BEGIN

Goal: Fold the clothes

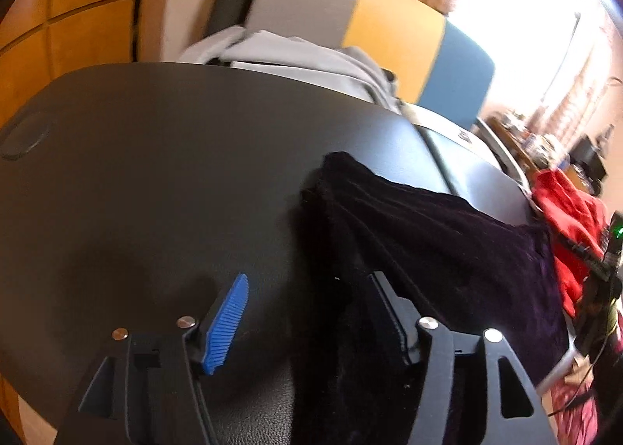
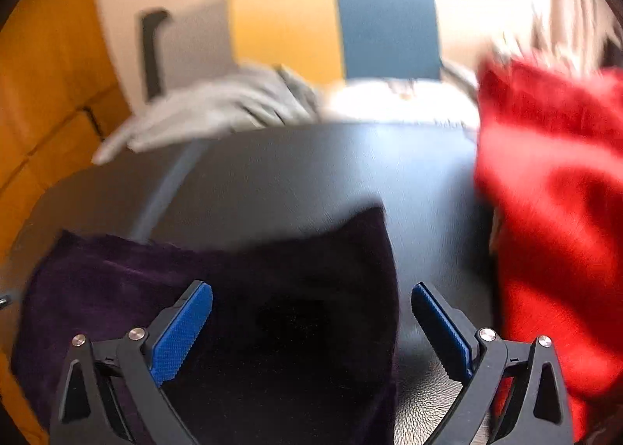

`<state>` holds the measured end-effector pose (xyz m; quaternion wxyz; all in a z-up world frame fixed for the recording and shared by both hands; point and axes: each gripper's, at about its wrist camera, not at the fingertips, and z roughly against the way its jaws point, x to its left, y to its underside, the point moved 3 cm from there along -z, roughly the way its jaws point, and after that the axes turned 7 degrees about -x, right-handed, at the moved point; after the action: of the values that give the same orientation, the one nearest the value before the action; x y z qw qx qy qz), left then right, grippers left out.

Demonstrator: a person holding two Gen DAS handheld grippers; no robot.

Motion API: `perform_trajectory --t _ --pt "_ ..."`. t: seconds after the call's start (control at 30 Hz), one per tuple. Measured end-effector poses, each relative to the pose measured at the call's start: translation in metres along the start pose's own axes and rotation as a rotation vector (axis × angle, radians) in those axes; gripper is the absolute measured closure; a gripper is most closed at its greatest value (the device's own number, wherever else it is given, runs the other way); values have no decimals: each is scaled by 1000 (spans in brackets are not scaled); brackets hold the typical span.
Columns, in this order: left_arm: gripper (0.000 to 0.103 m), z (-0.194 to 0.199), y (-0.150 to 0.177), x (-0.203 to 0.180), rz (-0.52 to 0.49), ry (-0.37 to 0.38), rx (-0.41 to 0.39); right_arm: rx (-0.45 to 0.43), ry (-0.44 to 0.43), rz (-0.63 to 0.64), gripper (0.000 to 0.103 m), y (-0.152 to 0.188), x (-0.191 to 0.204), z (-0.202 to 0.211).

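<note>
A dark purple velvety garment (image 1: 428,250) lies folded on the black table (image 1: 155,172); it also shows in the right wrist view (image 2: 272,289). My left gripper (image 1: 311,285) is open at the garment's left edge, its right finger over the cloth and its blue left pad (image 1: 227,324) over bare table. My right gripper (image 2: 311,297) is open just above the garment's right part, with nothing between its blue pads (image 2: 183,332). A red garment (image 2: 553,211) lies bunched to the right, and is also seen in the left wrist view (image 1: 568,234).
A grey garment (image 1: 296,55) lies at the far edge of the table, also in the right wrist view (image 2: 218,110). Behind it stands a grey, yellow and blue panel (image 1: 389,36). Cluttered items (image 1: 545,141) sit at the far right.
</note>
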<state>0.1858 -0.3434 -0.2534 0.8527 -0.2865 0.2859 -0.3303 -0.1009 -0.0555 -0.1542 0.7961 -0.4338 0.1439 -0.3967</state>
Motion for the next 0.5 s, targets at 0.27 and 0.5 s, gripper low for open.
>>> perform_trajectory --t 0.27,0.5 --pt "37 -31 -16 -1 30 138 68 80 -171 56 0 39 38 36" --pt "36 -61 -17 -9 -25 165 141 97 -157 -36 0 90 18 25"
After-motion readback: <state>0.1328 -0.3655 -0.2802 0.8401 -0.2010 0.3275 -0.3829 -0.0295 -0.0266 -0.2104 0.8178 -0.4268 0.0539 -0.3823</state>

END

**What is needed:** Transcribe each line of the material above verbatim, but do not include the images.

**Response for this exercise:**
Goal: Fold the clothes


`<state>` holds the measured end-effector pose (xyz m; quaternion wxyz; all in a z-up world frame fixed for the recording and shared by both hands; point and axes: each gripper's, at about its wrist camera, not at the fingertips, and z roughly against the way its jaws point, x to its left, y to its underside, the point moved 3 cm from there along -z, roughly the way its jaws point, and after that the axes turned 7 degrees about -x, right-handed, at the moved point; after the action: of the values that give the same orientation, the one nearest the value before the action; x y z qw qx qy qz), left then right, grippers left out.

Demonstrator: a person holding two Gen DAS handheld grippers; no robot.

Motion API: `perform_trajectory --t _ --pt "_ ..."`. t: seconds after the call's start (control at 30 Hz), one per tuple. Measured end-effector poses, each relative to the pose measured at the call's start: translation in metres along the start pose's own axes and rotation as a rotation vector (axis × angle, radians) in those axes; gripper is the absolute measured closure; a gripper is most closed at its greatest value (the device's own number, wherever else it is given, runs the other way); values have no decimals: each is scaled by 1000 (spans in brackets are not scaled); brackets hold the typical span.
Columns, in this order: left_arm: gripper (0.000 to 0.103 m), z (-0.194 to 0.199), y (-0.150 to 0.177), x (-0.203 to 0.180), rz (-0.52 to 0.49), ry (-0.37 to 0.38), rx (-0.41 to 0.39); right_arm: rx (-0.45 to 0.43), ry (-0.44 to 0.43), rz (-0.63 to 0.64), gripper (0.000 to 0.103 m), y (-0.152 to 0.188), x (-0.191 to 0.204), z (-0.202 to 0.211).

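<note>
A dark purple velvety garment (image 1: 428,250) lies folded on the black table (image 1: 155,172); it also shows in the right wrist view (image 2: 272,289). My left gripper (image 1: 311,285) is open at the garment's left edge, its right finger over the cloth and its blue left pad (image 1: 227,324) over bare table. My right gripper (image 2: 311,297) is open just above the garment's right part, with nothing between its blue pads (image 2: 183,332). A red garment (image 2: 553,211) lies bunched to the right, and is also seen in the left wrist view (image 1: 568,234).
A grey garment (image 1: 296,55) lies at the far edge of the table, also in the right wrist view (image 2: 218,110). Behind it stands a grey, yellow and blue panel (image 1: 389,36). Cluttered items (image 1: 545,141) sit at the far right.
</note>
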<state>0.1858 -0.3434 -0.2534 0.8527 -0.2865 0.2859 -0.3303 -0.1009 -0.0555 -0.1542 0.7961 -0.4338 0.1439 -0.3967</state>
Motion for the next 0.5 s, targets at 0.27 and 0.5 s, gripper low for open.
>>> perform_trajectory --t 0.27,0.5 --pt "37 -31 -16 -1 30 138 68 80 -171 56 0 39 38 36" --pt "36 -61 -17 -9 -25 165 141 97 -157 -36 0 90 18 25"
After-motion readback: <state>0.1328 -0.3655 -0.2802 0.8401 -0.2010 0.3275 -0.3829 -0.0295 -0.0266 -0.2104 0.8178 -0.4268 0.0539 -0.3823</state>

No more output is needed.